By 2006, the market for diabetes medications is expected to surpass $20 billion and drugs already abound for the condition. Notable among them is metformin, approved in 1994 for Type II diabetes and sold by Bristol-Myers Squibb Co. as the immediate-release Glucophage and the once-a-day Glucophage XR. BMS had $2.5 billion in U.S. sales of the immediate-release version in 2002, before the company lost marketing exclusivity.

Plenty more are in the pipelines of pharmaceutical and biotechnology firms, such as the inhaled insulin from Aradigm Corp. and Novo Nordisk A/S, which made news last week when the drug met primary safety endpoints in the interim analysis of the Phase III trial - but delayed post-meal plasma glucose suppression in Type I diabetics. Novo said it will end the trial early.

Type II patients in earlier Phase II trials with NN1998, also known as the AERx insulin Diabetes Management System, had shown satisfying post-meal glucose profiles. Results from the Phase III trials of Type I diabetics, though, show glucose levels right after meals were higher than those in patients given subcutaneous insulin. At night, levels were lower than those in trial participants given the subcutaneous form.

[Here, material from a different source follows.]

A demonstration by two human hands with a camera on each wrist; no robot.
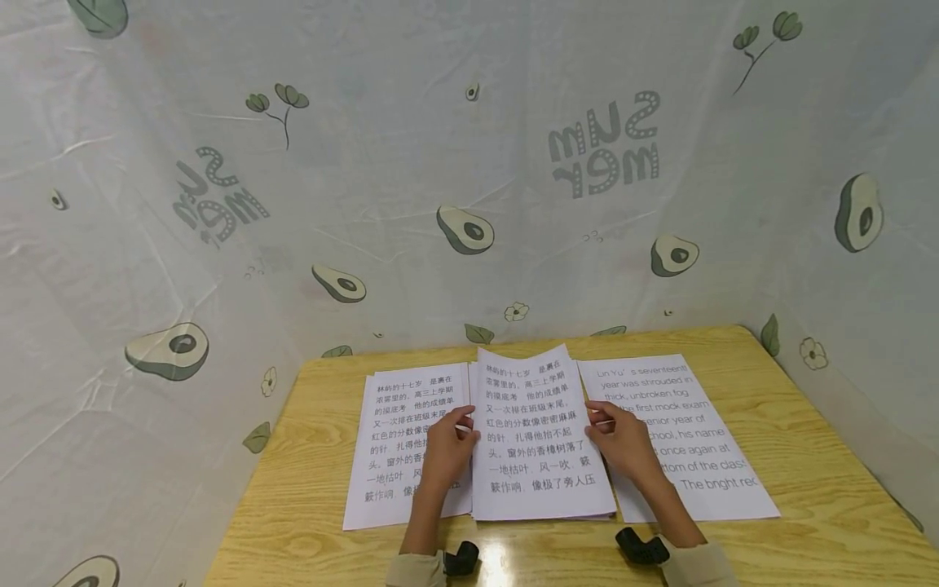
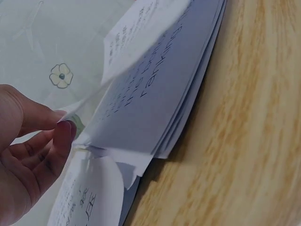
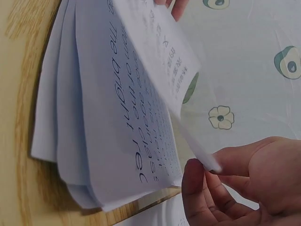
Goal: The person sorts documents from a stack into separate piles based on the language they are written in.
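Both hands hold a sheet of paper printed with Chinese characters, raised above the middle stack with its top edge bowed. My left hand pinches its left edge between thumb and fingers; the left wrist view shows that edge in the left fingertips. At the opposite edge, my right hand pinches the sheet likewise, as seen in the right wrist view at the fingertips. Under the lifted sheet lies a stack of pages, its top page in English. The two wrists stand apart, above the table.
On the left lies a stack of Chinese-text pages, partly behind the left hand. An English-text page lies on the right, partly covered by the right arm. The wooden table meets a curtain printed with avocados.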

Aradigm's stock took a hit of almost 30 percent on the news, and Richard Thompson, president and CEO, said the company was "looking forward to a rebound at some point, when people fully understand the story."

Type I patients are more sensitive than Type II diabetics. Another factor that might be blamed for the outcome is that patients in the subcutaneous comparison group in the trial got a newer, faster-acting insulin, called insulin aspart, while AERx patients were given regular human insulin. Only about 30 percent of people who take insulin take the aspart form.

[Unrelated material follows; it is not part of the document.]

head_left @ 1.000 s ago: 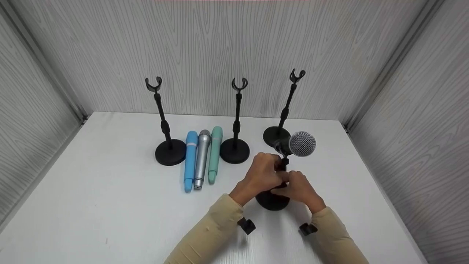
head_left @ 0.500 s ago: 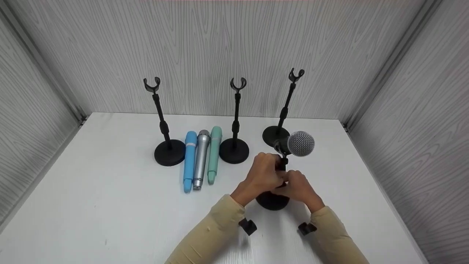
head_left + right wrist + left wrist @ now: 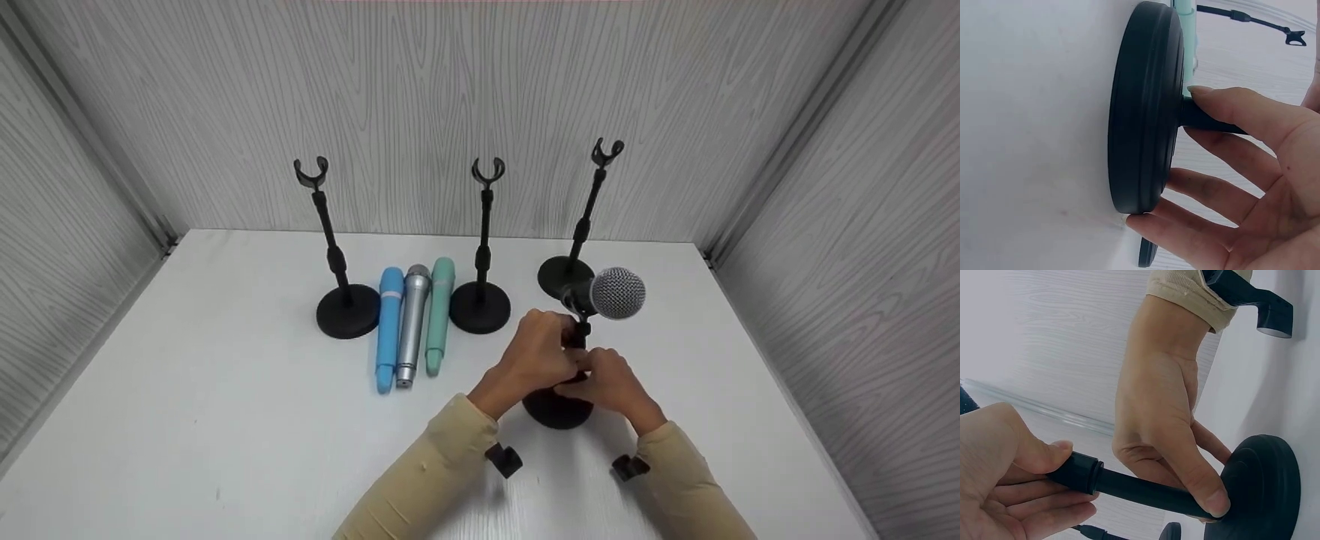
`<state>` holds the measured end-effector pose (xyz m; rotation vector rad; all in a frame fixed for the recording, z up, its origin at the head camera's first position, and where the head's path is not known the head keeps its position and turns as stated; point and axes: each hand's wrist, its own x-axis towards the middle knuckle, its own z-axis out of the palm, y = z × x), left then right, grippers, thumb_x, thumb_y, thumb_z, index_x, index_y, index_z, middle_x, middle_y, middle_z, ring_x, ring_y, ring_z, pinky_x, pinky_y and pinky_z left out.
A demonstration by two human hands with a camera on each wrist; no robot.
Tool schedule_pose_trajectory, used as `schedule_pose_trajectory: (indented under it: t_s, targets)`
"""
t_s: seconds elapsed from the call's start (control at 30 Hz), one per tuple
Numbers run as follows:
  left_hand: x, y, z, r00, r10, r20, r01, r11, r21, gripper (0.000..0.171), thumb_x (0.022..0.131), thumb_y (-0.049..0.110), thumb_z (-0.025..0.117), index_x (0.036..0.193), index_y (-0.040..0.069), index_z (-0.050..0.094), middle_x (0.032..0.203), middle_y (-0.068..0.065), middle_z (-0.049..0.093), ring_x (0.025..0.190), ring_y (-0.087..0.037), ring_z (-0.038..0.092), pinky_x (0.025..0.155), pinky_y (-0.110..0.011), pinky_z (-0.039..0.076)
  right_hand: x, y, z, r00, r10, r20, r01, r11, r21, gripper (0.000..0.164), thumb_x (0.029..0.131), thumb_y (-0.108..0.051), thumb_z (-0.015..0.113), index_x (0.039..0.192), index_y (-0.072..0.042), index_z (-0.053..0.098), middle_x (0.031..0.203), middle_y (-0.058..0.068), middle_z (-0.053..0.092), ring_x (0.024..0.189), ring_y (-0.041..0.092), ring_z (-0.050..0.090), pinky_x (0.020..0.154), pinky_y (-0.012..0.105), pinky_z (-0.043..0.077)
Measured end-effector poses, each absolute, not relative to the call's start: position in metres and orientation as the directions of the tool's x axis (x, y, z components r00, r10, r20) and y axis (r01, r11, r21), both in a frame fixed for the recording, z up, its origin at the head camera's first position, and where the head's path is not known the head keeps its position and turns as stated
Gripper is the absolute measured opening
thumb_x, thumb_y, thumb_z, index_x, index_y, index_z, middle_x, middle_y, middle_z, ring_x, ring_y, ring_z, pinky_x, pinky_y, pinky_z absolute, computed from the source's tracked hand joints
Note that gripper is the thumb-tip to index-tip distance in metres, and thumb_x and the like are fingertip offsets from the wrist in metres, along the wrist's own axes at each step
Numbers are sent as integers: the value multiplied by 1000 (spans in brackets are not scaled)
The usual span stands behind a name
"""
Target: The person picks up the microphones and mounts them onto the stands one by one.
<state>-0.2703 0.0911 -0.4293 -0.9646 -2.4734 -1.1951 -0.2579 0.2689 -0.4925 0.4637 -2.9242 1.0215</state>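
A black microphone stand (image 3: pixel 556 411) stands at the right front, its round base on the white table. In its clip, tilted, sits a microphone (image 3: pixel 617 293) with a silver mesh head. My left hand (image 3: pixel 540 351) grips the stand's pole at the thick collar (image 3: pixel 1077 472), thumb on top and fingers beneath. Lower down, my right hand (image 3: pixel 611 382) pinches the pole just above the base between thumb and forefinger. Its other fingers spread against the edge of the base (image 3: pixel 1145 112), as the right wrist view shows. Both hands hide most of the pole in the head view.
Three more black stands with bare clips are behind: a left one (image 3: pixel 348 311), a middle one (image 3: pixel 480 309) and a right one (image 3: pixel 566 277). Between the first two lie a blue microphone (image 3: pixel 388 330), a silver one (image 3: pixel 412 322) and a green one (image 3: pixel 440 315). Grey wood-grain walls surround the table.
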Motion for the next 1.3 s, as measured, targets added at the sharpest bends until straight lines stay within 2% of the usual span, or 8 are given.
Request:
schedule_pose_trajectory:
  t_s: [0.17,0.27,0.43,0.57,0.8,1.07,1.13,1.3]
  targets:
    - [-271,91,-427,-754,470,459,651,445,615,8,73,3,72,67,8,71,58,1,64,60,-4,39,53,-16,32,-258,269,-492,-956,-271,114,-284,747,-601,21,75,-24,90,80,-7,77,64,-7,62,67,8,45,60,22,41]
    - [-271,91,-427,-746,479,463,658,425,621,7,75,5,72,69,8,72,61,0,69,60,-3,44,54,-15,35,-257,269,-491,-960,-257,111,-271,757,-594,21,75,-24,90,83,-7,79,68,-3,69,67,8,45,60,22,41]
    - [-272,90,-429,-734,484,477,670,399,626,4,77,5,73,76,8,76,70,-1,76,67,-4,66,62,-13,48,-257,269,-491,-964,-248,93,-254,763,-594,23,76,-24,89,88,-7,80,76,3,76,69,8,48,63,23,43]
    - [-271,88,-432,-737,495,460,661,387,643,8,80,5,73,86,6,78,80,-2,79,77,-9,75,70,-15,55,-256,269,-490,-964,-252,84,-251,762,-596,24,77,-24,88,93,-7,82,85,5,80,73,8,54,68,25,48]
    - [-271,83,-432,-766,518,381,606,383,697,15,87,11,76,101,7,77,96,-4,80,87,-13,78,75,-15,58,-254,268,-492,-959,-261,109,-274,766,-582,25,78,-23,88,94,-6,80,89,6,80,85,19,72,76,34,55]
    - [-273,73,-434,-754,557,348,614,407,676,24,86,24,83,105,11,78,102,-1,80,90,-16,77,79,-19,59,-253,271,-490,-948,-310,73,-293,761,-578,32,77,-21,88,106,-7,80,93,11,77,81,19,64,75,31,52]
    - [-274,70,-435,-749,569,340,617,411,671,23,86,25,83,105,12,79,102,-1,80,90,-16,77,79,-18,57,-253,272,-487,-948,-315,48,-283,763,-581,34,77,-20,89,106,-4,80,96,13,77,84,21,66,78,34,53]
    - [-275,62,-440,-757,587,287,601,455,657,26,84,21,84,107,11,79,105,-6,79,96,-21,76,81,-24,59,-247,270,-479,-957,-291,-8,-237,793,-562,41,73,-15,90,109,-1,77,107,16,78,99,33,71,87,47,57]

"Some of the competitive products are not using that standard," Thompson said, but Novo insisted on a high bar for the trial.

In any case, inhaled insulin is hot. MannKind Corp.'s version also made news last week, when the company filed for an $86.25 million initial public offering - having pulled down $50 million less than two months earlier in a Series C sale of equity. The firm said it would devote IPO proceeds to the Technosphere Insulin System, in late Phase II trials for diabetes. The treatment deploys dry-powder insulin and MannKind's MedTone inhaler.

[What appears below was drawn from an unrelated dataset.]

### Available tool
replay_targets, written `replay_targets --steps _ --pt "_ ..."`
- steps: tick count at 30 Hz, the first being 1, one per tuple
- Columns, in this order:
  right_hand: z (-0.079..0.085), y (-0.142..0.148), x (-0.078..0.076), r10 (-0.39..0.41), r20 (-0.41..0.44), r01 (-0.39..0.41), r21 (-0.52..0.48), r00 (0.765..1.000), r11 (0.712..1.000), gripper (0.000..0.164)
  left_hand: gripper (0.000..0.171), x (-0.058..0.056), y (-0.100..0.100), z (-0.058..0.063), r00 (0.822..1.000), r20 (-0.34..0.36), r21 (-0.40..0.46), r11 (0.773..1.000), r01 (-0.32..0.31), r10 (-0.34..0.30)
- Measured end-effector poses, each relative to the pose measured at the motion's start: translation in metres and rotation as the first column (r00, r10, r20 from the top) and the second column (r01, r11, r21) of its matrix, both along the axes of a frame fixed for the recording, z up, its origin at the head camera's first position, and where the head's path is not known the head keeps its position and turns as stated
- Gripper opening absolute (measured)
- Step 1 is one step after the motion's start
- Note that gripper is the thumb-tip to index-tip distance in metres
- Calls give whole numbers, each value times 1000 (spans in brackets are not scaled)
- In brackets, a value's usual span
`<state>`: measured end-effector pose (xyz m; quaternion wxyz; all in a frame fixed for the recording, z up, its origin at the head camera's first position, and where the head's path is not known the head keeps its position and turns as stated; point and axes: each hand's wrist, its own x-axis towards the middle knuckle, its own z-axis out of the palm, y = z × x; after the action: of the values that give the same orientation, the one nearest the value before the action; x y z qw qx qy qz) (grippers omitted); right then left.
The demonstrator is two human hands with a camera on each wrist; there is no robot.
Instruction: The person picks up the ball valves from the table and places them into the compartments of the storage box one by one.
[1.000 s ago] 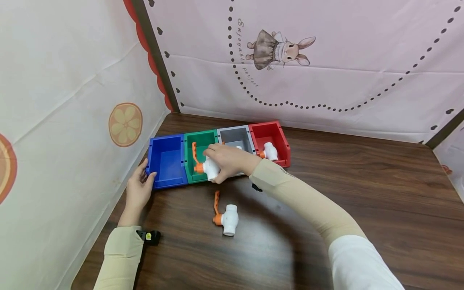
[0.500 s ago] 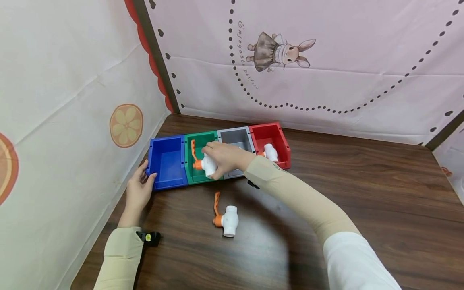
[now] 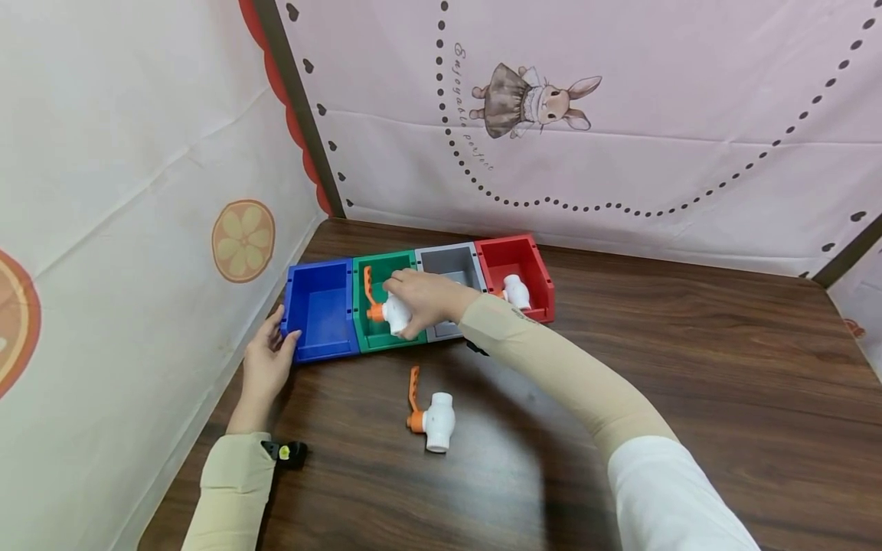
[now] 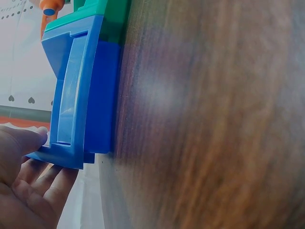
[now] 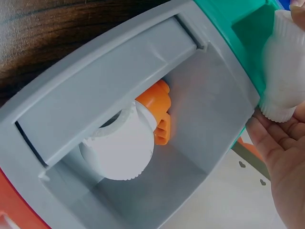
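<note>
My right hand (image 3: 430, 301) holds a white ball valve (image 3: 396, 314) with an orange lever handle over the green bin (image 3: 387, 344). In the right wrist view, the white body of this held valve stands upright between thumb and fingers. My left hand (image 3: 267, 360) grips the left wall of the blue bin (image 3: 320, 306), thumb at the rim and fingers outside, as the left wrist view shows. Another ball valve (image 5: 119, 148) sits in the grey bin (image 5: 190, 119). A further one (image 3: 515, 292) lies in the red bin (image 3: 544, 295).
One more white ball valve (image 3: 439, 422), its orange handle pointing away from me, lies on the dark wood table (image 3: 654, 367) in front of the bins. The bins stand side by side in a row. Printed cloth (image 3: 386, 153) hangs behind and to the left.
My right hand has shifted slightly left and away from me with the ball valve, then stayed nearly still over the green bin. The left hand keeps its grip on the blue bin.
</note>
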<state>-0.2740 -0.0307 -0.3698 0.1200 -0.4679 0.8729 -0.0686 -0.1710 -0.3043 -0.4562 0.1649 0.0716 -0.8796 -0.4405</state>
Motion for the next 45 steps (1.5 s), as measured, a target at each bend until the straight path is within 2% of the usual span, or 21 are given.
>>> replay_targets --steps 6,11,20,29,35,45 --pt "-2 -7 -5 22 -36 -21 38 999 999 77 52 0 -2 -1 1000 -6 1 1000 -8 8" --pt "-5 -9 -7 15 -32 -12 83 999 997 78 52 -1 -1 -2 1000 0 7 1000 -3 3" --pt "-6 -12 -11 21 -35 -17 104 999 994 77 52 -2 0 -2 1000 4 10 1000 5 -5" --pt "-11 -16 -13 10 -20 -8 122 1000 993 81 52 -1 1 -1 1000 5 13 1000 4 -4" --pt "-10 -19 -14 -7 26 4 122 1000 993 85 52 -1 -1 -3 1000 12 10 1000 2 -2" --pt "-13 -22 -19 -3 3 2 178 1000 984 89 52 -1 0 -2 1000 -20 25 1000 17 -17"
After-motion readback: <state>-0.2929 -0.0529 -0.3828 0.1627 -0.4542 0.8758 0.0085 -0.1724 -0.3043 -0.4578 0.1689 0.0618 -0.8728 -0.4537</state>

Another company with inhaled insulin is Nektar Therapeutics, which in March said the European Medicines Evaluation Agency accepted the filing of an application for its Exubera, partnered with Pfizer Inc. and Aventis SA, for adult patients with Type I and Type II diabetes. The companies said they were talking with the FDA about the timing for submission of a new drug application here.

Another product coming down the development pike with diabetes remedies is exenatide (synthetic exendin-4) from Amylin Pharmaceuticals Inc. in partnership with Eli Lilly and Co. The first-in-class candidate for the Type II form is a 39-amino-acid peptide designed to lower glucose, and the companies said last month that they expect to submit a new drug application for the drug in the middle of this year, using data from three Phase III studies.

Big pharma has products in late-stage development. An example is AstraZeneca plc's Galida (tesaglitazar), a dual-acting oral peroxisome proliferator-activated receptor agonist to fix glucose and lipid abnormalities. Bristol-Myers has a similar drug, muraglitazar, also in the clinic.

Novartis AG has LAF237, an oral inhibitor of the DPP4 gene, and Merck KGaA has MK-0431, a tablet to elevate glucagon-like peptide, thereby controlling blood sugar.

Aradigm's Thompson last week told BioWorld Financial Watch that "there are different classes of people out there making different conclusions, but the fact that we can't say very much about the timing is probably being perceived pretty negatively." Having closed the day of the NN1998 news at $1.23, down 52 cents, Aradigm's stock ended the week trading at about the same price.

Novo said it will finish the study in the next few weeks, giving patients about 19 months of maximum exposure to the drug, rather than the originally planned 24 months. Whether another trial will be conducted is unclear.

"Even Novo is not ready to make those projections yet," Thompson said.